The United States Cattlemen’s Association, a beef industry group, said on Twitter that it had reports of JBS redirecting livestock haulers who arrived at plants with animals ready for slaughter. 

Last year, cattle and hogs backed up on US farms and some animals were euthanized when meat plants were shut during coronavirus outbreaks among workers. 

Over the past few years, ransomware has evolved from one of many cyber security threats to a pressing national security issue. A number of gangs, many of them Russian-speakers, develop the software that encrypts files and then demand payment in cryptocurrency for keys that allow the owners to decipher and use them again.


Main meat suppliers to Singapore

The Singapore Food Agency (SFA) said on Wednesday that the Republic's overall meat supply has been stable so far despite the disruptions in the United States.

In response to a query from The Straits Times, SFA said that should there be a disruption to food supply from any country, "we will work with our importers to tap on alternative sources and ensure that our food supply remains stable".

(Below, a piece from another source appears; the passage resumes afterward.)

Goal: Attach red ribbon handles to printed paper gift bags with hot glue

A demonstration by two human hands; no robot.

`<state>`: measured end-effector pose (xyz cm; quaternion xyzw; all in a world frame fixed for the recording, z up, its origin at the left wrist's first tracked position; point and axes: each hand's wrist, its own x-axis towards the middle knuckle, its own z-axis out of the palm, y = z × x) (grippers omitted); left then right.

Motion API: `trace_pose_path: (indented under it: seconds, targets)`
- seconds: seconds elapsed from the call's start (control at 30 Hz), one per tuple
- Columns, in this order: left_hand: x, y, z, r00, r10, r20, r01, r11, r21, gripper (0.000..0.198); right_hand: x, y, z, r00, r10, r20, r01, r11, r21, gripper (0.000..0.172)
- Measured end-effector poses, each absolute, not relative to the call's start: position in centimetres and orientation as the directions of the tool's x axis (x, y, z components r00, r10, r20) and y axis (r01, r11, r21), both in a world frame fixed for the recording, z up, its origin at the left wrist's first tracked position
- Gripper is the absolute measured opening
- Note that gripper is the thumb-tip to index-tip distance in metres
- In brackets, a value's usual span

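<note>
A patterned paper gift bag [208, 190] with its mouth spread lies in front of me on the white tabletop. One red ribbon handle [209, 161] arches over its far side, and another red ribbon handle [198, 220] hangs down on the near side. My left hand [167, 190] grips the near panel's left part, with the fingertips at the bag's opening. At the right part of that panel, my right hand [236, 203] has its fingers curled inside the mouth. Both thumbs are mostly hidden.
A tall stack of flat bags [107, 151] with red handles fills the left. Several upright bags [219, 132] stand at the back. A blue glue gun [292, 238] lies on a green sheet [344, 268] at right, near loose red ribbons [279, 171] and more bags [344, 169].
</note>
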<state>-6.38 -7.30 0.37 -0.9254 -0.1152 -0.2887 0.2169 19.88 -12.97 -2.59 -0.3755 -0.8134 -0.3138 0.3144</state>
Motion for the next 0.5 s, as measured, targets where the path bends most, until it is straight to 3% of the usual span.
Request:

Data from the agency showed that the United States is one of the top three sources of fresh and frozen beef and chicken for Singapore last year - 9 per cent of imported beef here and 12 per cent for chicken.

Singapore also imported some pork from the US in 2019, according to a past report.

The other main sources of beef last year for Singapore are Brazil (55 per cent) and Australia (27 per cent). The rest is split among 11 countries including New Zealand and Japan.

Singapore's other main sources for chicken are Brazil (49 per cent) and Malaysia (33 per cent), with the rest from 12 countries including Argentina and Thailand.

As for pork, the main countries from which Singapore imports the meat are Brazil (38 per cent), Indonesia (19 per cent) and Australia (9 per cent). The rest is from 18 countries such as the Netherlands and Spain.